WHAT THE EXERCISE ASKS —
Line by line, retype the data exactly as it is given.

= Beginning of Section =

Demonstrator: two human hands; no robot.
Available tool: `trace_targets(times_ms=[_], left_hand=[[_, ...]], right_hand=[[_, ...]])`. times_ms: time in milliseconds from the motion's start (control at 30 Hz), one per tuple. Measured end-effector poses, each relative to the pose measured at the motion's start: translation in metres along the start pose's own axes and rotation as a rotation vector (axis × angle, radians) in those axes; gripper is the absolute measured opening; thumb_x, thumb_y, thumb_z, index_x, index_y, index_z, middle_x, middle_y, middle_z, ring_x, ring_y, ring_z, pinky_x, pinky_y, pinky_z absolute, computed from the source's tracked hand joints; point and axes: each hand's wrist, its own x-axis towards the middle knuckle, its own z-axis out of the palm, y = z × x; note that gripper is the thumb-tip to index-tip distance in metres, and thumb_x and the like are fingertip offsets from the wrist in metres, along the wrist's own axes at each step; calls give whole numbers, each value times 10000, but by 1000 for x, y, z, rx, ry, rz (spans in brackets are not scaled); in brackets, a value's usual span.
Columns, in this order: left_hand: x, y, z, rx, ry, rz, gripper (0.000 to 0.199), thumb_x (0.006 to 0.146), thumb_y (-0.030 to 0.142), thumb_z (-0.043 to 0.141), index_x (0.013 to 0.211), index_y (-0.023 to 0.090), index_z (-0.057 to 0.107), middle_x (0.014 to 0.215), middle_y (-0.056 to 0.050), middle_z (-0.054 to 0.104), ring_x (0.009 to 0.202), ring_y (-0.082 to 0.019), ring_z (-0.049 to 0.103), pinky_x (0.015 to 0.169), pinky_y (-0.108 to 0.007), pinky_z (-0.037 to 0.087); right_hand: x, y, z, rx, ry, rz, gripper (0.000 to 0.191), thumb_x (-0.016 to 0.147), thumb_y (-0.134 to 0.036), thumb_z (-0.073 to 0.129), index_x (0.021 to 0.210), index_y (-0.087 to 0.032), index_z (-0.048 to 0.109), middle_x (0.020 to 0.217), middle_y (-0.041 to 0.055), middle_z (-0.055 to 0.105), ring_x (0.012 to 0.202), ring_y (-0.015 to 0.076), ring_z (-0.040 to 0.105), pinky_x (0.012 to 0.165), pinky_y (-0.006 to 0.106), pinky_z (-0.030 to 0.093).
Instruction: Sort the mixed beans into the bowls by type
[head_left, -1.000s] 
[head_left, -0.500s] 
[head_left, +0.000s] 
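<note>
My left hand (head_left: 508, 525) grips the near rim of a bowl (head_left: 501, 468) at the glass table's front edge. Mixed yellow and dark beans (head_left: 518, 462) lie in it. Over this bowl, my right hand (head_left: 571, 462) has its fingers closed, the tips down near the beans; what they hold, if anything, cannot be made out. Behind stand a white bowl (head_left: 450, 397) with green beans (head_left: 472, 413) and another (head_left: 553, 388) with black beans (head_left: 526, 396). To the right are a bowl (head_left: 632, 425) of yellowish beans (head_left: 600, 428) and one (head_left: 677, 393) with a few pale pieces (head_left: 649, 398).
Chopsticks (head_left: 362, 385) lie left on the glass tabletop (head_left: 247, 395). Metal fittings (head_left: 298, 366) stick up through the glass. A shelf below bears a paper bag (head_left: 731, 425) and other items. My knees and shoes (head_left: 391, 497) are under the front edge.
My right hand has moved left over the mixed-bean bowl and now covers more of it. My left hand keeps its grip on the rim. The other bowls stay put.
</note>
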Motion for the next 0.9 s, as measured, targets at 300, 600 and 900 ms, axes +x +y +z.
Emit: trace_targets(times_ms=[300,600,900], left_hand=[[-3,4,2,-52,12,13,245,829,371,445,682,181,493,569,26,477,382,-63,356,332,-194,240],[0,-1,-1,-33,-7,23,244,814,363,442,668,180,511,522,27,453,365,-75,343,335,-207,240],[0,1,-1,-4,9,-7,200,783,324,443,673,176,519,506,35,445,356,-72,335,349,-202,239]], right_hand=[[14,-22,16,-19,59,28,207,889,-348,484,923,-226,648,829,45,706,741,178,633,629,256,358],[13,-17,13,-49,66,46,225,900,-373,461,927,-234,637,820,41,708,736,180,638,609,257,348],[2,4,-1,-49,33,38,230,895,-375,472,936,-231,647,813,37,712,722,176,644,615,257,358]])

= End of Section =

ANSWER FOR THE TASK —
Demonstrator: two human hands; no robot.
Available tool: `trace_targets(times_ms=[_], left_hand=[[_, ...]], right_hand=[[_, ...]])`. times_ms: time in milliseconds from the motion's start (control at 30 Hz), one per tuple. Measured end-effector poses, each relative to the pose measured at the motion's start: translation in metres along the start pose's own axes and rotation as a rotation vector (axis × angle, radians) in those axes; gripper is the absolute measured opening; thumb_x, thumb_y, thumb_z, index_x, index_y, index_z, middle_x, middle_y, middle_z, ring_x, ring_y, ring_z, pinky_x, pinky_y, pinky_z absolute, computed from the source's tracked hand joints; point and axes: each hand's wrist, its own x-axis towards the middle knuckle, its own z-axis out of the palm, y = z × x; note that gripper is the thumb-tip to index-tip distance in metres, and thumb_x and the like are fingertip offsets from the wrist in metres, along the wrist's own axes at each step; calls give whole numbers, each value times 10000, but by 1000 for x, y, z, rx, ry, rz (spans in brackets are not scaled); in brackets, a value's usual span.
Columns, in this order: left_hand: x, y, z, rx, ry, rz, gripper (0.000 to 0.199), thumb_x (0.006 to 0.146), thumb_y (-0.030 to 0.142), thumb_z (-0.043 to 0.141), index_x (0.013 to 0.211), index_y (-0.023 to 0.090), index_z (-0.057 to 0.107), middle_x (0.014 to 0.215), middle_y (-0.056 to 0.050), middle_z (-0.054 to 0.104), ring_x (0.009 to 0.202), ring_y (-0.082 to 0.019), ring_z (-0.049 to 0.103), pinky_x (0.015 to 0.169), pinky_y (-0.108 to 0.007), pinky_z (-0.037 to 0.087); right_hand: x, y, z, rx, ry, rz, gripper (0.000 to 0.191), thumb_x (-0.016 to 0.147), thumb_y (-0.134 to 0.036), thumb_z (-0.073 to 0.129), index_x (0.021 to 0.210), index_y (-0.087 to 0.032), index_z (-0.048 to 0.109), middle_x (0.020 to 0.217), middle_y (-0.041 to 0.055), middle_z (-0.055 to 0.105), ring_x (0.012 to 0.202), ring_y (-0.015 to 0.076), ring_z (-0.040 to 0.105), pinky_x (0.012 to 0.165), pinky_y (-0.006 to 0.106), pinky_z (-0.030 to 0.093).
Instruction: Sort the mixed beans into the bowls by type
[head_left, -1.000s] 
[head_left, -0.500s] 
[head_left, +0.000s] 
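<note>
My left hand (head_left: 508, 525) grips the near rim of a bowl (head_left: 501, 468) at the glass table's front edge. Mixed yellow and dark beans (head_left: 518, 462) lie in it. Over this bowl, my right hand (head_left: 571, 462) has its fingers closed, the tips down near the beans; what they hold, if anything, cannot be made out. Behind stand a white bowl (head_left: 450, 397) with green beans (head_left: 472, 413) and another (head_left: 553, 388) with black beans (head_left: 526, 396). To the right are a bowl (head_left: 632, 425) of yellowish beans (head_left: 600, 428) and one (head_left: 677, 393) with a few pale pieces (head_left: 649, 398).
Chopsticks (head_left: 362, 385) lie left on the glass tabletop (head_left: 247, 395). Metal fittings (head_left: 298, 366) stick up through the glass. A shelf below bears a paper bag (head_left: 731, 425) and other items. My knees and shoes (head_left: 391, 497) are under the front edge.
My right hand has moved left over the mixed-bean bowl and now covers more of it. My left hand keeps its grip on the rim. The other bowls stay put.
</note>
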Motion for the next 0.9 s, as measured, targets at 300, 600 and 900 ms, axes +x +y +z.
Emit: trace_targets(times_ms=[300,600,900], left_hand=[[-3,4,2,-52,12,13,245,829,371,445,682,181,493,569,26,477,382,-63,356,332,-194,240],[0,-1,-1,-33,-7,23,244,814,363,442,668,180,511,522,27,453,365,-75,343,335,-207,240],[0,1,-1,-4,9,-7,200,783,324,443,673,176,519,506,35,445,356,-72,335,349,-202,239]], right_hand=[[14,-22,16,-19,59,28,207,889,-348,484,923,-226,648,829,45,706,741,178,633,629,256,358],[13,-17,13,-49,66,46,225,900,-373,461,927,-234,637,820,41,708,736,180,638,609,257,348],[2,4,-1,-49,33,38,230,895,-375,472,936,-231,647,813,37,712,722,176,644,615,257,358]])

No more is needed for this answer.